● Task description
Please start at the first line of the records beneath and quote each line exactly, ending with the line containing "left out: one".

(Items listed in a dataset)
================================

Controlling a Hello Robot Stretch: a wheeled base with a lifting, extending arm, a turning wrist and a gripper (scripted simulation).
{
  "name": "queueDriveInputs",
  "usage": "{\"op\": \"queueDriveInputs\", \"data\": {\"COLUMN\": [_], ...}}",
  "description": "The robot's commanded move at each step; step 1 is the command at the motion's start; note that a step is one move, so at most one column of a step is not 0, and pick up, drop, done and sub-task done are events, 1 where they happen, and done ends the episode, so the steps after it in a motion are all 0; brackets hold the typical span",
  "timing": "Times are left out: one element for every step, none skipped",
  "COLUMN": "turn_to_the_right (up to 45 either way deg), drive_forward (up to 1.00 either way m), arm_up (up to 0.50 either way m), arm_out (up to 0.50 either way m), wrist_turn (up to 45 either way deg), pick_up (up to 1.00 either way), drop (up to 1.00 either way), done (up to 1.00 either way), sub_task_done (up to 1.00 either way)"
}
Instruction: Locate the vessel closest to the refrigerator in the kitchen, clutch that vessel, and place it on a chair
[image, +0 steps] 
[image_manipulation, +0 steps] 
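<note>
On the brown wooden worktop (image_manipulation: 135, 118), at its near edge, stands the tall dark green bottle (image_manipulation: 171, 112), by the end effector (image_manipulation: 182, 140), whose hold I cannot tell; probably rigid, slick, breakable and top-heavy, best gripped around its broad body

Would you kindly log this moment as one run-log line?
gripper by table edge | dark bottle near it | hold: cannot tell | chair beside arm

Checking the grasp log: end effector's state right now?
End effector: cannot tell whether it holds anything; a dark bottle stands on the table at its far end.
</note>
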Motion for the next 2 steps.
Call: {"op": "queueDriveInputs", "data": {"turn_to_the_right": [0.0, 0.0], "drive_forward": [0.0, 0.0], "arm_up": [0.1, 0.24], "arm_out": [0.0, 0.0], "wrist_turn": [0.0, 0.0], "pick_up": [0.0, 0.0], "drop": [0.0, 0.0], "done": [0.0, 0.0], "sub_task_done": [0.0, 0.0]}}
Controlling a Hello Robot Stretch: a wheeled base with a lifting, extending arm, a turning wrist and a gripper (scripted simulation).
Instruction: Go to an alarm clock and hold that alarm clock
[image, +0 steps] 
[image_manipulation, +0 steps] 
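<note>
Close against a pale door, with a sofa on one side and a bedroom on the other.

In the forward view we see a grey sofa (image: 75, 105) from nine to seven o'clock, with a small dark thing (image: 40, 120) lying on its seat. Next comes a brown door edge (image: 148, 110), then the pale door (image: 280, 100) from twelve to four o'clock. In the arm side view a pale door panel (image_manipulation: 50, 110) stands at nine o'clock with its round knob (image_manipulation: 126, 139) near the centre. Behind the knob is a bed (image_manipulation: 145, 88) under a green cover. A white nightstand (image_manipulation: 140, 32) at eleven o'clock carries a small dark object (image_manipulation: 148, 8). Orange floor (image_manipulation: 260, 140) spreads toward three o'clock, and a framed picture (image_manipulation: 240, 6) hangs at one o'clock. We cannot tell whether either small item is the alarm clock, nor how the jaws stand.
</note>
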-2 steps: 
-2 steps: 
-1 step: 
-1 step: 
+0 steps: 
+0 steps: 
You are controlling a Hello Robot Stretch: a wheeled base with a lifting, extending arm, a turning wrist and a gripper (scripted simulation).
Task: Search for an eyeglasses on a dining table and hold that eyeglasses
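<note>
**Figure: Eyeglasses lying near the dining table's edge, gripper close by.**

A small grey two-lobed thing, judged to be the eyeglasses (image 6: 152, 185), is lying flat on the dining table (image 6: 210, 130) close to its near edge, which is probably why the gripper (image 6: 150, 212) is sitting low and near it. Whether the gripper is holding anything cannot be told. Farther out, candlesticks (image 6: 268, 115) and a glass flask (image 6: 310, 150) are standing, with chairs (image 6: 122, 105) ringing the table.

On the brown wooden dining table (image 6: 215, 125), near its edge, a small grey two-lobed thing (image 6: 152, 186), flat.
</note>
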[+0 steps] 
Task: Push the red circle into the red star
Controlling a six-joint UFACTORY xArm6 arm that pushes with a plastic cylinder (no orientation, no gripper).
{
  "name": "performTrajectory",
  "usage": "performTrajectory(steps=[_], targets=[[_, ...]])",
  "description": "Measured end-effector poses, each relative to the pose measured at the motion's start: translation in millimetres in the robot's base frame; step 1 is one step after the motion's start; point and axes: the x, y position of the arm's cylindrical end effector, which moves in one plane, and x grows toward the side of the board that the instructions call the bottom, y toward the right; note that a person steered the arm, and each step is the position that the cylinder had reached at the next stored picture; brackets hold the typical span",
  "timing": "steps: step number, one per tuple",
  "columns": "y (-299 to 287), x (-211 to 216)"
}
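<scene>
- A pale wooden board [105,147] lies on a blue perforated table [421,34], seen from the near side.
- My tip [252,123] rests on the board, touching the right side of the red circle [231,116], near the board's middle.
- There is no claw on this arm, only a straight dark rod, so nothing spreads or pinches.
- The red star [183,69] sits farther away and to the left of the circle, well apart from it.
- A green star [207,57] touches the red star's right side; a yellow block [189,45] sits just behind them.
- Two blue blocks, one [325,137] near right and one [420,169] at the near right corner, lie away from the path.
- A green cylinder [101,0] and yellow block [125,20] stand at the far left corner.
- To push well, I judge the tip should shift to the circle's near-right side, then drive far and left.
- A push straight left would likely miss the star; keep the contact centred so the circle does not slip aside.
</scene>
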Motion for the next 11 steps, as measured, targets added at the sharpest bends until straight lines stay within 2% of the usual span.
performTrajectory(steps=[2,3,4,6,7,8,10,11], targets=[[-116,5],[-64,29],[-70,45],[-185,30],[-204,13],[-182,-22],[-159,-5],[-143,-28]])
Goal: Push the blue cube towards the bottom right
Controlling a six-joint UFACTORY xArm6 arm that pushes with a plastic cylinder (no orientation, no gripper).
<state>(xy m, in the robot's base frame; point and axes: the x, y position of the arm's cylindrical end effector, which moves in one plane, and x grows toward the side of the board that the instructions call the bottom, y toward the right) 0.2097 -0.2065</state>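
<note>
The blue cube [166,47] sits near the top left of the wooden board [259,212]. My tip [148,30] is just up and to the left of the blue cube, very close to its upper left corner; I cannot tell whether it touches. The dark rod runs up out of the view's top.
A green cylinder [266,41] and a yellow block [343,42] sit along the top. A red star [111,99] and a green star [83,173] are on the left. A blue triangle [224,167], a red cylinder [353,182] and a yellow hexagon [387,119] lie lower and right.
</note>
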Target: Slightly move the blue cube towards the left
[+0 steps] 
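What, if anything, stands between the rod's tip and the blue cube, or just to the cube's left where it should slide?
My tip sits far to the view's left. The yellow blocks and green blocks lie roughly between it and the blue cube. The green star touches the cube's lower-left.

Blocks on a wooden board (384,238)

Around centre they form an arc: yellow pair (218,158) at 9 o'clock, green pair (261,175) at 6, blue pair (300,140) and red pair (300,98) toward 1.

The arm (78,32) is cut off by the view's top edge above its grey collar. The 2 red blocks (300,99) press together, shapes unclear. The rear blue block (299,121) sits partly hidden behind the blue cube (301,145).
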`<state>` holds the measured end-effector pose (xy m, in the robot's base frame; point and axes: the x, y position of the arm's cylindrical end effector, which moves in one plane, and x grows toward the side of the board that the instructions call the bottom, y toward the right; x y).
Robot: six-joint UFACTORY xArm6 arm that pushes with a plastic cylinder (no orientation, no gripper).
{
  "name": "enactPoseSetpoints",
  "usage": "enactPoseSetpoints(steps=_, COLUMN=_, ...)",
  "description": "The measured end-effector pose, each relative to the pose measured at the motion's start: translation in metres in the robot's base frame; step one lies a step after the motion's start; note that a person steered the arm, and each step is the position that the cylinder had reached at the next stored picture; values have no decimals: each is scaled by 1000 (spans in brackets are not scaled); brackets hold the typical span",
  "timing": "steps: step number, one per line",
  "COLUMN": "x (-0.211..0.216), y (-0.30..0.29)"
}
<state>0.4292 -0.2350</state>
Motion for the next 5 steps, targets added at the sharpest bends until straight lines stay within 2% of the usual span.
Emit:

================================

● Finished task
Controlling a Hello Robot Stretch: a wheeled base with a lifting, extending arm, a turning wrist and a gripper (scripted simulation).
{
  "name": "queueDriveInputs",
  "usage": "{\"op\": \"queueDriveInputs\", \"data\": {\"COLUMN\": [_], ...}}",
  "description": "The robot's commanded move at each step; step 1 is the command at the motion's start; note that a step is one move, so at most one column of a step is not 0, and pick up, drop, done and sub-task done are events, 1 where they happen, and done ends the episode, so the steps after it in a motion are all 0; brackets hold the typical span",
  "timing": "Times are left out: one element for every step, none skipped",

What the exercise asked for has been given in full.